A Superbill will typically contain “service code”, “diagnostic code”, the date of the session, and the amount the client paid to the therapist for their service. All of this information is required when trying to receive reimbursement from insurance, however these items can and should be discussed with your provider. 


When you request a Superbill for insurance reimbursement, know that your therapist/provider will need to disclose some of your personal health information (PHI) like your diagnosis. Please review privacy practices with your insurance carrier if you would like to better understand how they manage personal health information (PHI).

What Does Out-Of-Network Mean?

An out-of-network (OON) provider is a healthcare professional (therapist, social worker, doctor, etc.), who does not hold a contract with your insurance provider.

An out-of-network provider is paid directly by clients/patients. Out-of-network providers are not held to the specific rules dictated by insurance companies, such as session time limits, service codes, or diagnoses “covered”. Patients/Clients can submit claims to their insurance provider with a Superbill (please see above) and request reimbursement after providing services.

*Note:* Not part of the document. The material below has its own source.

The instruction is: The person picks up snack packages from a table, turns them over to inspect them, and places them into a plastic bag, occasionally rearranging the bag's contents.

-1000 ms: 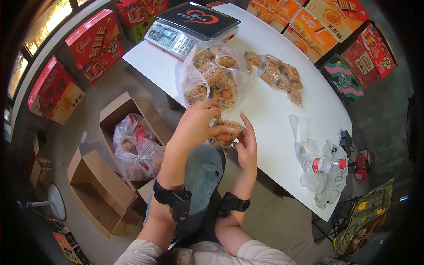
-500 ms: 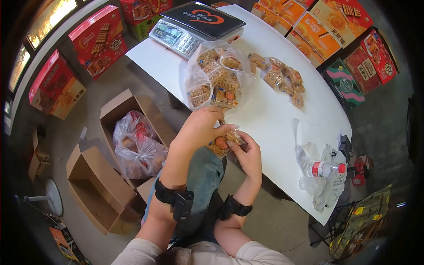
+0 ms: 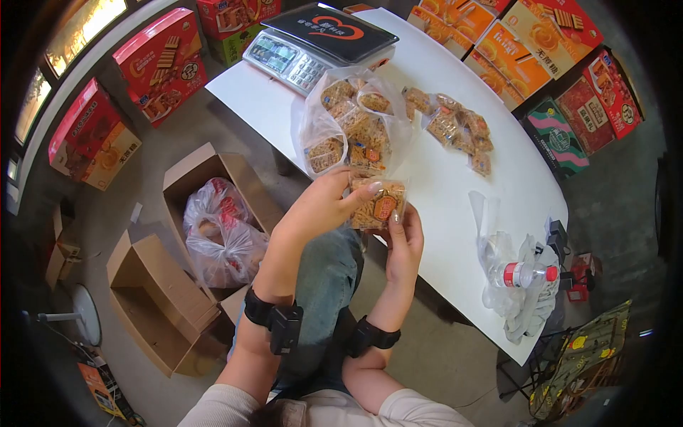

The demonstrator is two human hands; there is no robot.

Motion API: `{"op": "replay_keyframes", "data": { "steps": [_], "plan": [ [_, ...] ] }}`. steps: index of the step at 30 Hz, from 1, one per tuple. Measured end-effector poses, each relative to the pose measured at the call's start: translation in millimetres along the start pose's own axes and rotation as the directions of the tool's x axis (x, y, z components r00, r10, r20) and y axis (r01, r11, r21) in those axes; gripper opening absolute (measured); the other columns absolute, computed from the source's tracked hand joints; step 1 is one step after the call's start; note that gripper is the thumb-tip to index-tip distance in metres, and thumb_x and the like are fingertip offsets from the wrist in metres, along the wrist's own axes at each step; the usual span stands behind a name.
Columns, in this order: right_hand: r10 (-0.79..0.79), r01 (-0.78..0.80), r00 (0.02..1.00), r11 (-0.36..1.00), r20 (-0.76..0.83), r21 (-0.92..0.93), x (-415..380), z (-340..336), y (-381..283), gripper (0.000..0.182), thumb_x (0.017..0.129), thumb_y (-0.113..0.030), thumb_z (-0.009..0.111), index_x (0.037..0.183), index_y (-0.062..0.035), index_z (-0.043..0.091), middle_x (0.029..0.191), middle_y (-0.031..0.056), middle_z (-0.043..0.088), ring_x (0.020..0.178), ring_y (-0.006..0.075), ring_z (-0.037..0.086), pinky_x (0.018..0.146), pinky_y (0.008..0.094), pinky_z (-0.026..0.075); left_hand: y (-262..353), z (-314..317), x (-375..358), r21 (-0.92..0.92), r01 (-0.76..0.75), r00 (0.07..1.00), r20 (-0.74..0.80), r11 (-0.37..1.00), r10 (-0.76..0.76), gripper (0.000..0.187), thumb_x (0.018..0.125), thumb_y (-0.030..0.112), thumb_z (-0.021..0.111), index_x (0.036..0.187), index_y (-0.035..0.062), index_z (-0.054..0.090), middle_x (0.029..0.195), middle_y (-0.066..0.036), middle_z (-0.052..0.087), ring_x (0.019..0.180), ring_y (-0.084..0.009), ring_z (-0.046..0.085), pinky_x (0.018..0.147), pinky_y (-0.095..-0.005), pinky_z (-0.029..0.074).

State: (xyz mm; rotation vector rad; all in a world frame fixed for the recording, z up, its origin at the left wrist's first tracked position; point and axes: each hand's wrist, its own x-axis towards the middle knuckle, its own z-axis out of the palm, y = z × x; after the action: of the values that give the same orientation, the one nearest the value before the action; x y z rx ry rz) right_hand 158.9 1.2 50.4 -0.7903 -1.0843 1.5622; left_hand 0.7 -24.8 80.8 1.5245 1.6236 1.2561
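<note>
One wrapped snack (image 3: 379,205) is held between both hands at the near edge of the white table (image 3: 448,220). The left hand (image 3: 321,201) grips its left side, thumb across the top; the right hand (image 3: 405,249) supports the lower right corner, thumb on the front. Just beyond stands an open plastic bag (image 3: 309,132) of similar snacks, near the scale (image 3: 316,50). Loose packets (image 3: 455,129) lie to its right.

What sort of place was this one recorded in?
Probably a small snack shop or packing room: a digital scale and a translucent bag of wrapped snacks sit on a white table, with printed cartons beyond it.
</note>
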Motion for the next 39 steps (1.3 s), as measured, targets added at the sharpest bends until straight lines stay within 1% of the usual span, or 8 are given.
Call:
{"op": "replay_keyframes", "data": {
  "steps": [8,12,14,17,26,33,35,39],
  "plan": [
    [0.104,-0.111,0.994,0.961,-0.042,-0.255,5.0,-9.5,13.3,0.052,0.094,-0.044,0.034,0.105,0.0015,0.055,0.095,0.0086,0.058,0.083,0.0158,0.055,0.075,0.0286,0.044,-0.1,-5.0,-3.2,0.103,-0.004,0.997,0.073,0.995,-0.004,0.033,0.082,0.026,0.062,0.096,-0.0038,0.059,0.098,-0.015,0.059,0.09,-0.0257,0.057,0.079,-0.0327,0.043],
    [0.087,-0.106,0.992,0.972,-0.094,-0.211,3.0,0.4,8.0,0.046,0.093,-0.041,0.038,0.097,0.0,0.056,0.087,0.0057,0.057,0.078,0.0127,0.052,0.07,0.0262,0.043,6.1,-7.0,-2.9,0.089,-0.028,0.998,0.065,0.996,0.022,0.034,0.082,0.027,0.061,0.094,-0.0048,0.059,0.09,-0.015,0.06,0.084,-0.0251,0.058,0.075,-0.0321,0.045],
    [0.022,-0.037,0.998,0.956,-0.057,-0.29,3.5,-2.1,11.7,0.039,0.092,-0.039,0.044,0.084,-0.0029,0.055,0.074,-0.0005,0.05,0.068,0.0079,0.044,0.06,0.0223,0.037,14.1,-9.0,-3.0,0.002,0.255,0.962,0.101,0.967,-0.254,0.037,0.082,0.03,0.061,0.087,-0.0067,0.06,0.08,-0.016,0.059,0.073,-0.0245,0.057,0.068,-0.0323,0.045],
    [0.085,-0.089,0.996,0.94,-0.025,-0.329,1.9,-4.1,8.6,0.036,0.09,-0.037,0.05,0.072,-0.0055,0.049,0.065,-0.0052,0.041,0.061,0.0048,0.036,0.053,0.0205,0.029,15.2,-13.1,-1.9,0.216,0.148,0.982,0.085,0.965,-0.17,0.04,0.081,0.032,0.061,0.078,-0.0081,0.059,0.071,-0.017,0.056,0.062,-0.0236,0.053,0.06,-0.0333,0.044],
    [0.027,-0.029,1.0,0.961,-0.008,-0.276,4.5,-6.4,13.2,0.034,0.089,-0.034,0.054,0.069,-0.0062,0.05,0.064,-0.0067,0.041,0.059,0.0032,0.034,0.05,0.0193,0.025,2.1,-4.2,1.3,0.206,0.02,0.991,0.127,0.978,-0.047,0.04,0.08,0.032,0.061,0.074,-0.0075,0.059,0.069,-0.016,0.056,0.061,-0.0237,0.054,0.059,-0.0333,0.043],
    [-0.019,0.015,0.999,0.993,-0.033,-0.121,7.2,-14.1,22.1,0.024,0.087,-0.024,0.056,0.076,-0.0032,0.056,0.069,-0.0042,0.047,0.062,0.0038,0.041,0.054,0.0186,0.033,0.9,0.0,4.3,0.183,0.045,0.985,0.158,0.982,-0.074,0.042,0.08,0.035,0.06,0.076,-0.0064,0.061,0.069,-0.016,0.058,0.062,-0.0247,0.056,0.06,-0.0329,0.044],
    [0.002,-0.008,0.996,0.997,-0.087,-0.075,6.0,-15.6,21.8,0.031,0.088,-0.026,0.051,0.095,0.0042,0.057,0.084,0.0059,0.058,0.078,0.0106,0.055,0.07,0.0252,0.047,5.6,1.2,5.2,0.182,0.045,0.983,0.165,0.982,-0.076,0.043,0.081,0.037,0.058,0.076,-0.0061,0.061,0.069,-0.016,0.058,0.062,-0.0258,0.057,0.06,-0.0339,0.044],
    [0.049,-0.041,0.992,0.997,-0.118,0.071,5.1,-13.0,18.0,0.03,0.087,-0.027,0.052,0.094,0.0022,0.057,0.085,0.0076,0.059,0.077,0.0127,0.057,0.068,0.026,0.048,3.7,6.9,6.4,0.199,0.01,0.987,0.156,0.98,-0.042,0.046,0.082,0.039,0.056,0.075,-0.0059,0.061,0.07,-0.017,0.058,0.063,-0.0277,0.057,0.061,-0.0347,0.045]
  ]
}}
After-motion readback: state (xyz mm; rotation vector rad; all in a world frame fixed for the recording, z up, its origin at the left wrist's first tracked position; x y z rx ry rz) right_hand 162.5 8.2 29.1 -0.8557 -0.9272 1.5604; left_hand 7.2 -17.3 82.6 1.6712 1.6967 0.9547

Depending on your insurance provider and plan details, the reimbursement amount may vary. For example, not all Premera plans have the same coverage; each plan has unique policies and coverage. 

 

These are some questions you can ask your insurance carrier when you are exploring the option of working with an OON provider:

Do I have OON coverage for behavioral health?

What is my OON deductible? (This part is really important to clarify since many plans have a DIFFERENT OON deductible)

Once my deductible has been met, at what percentage does my plan cover OON behavioral health services?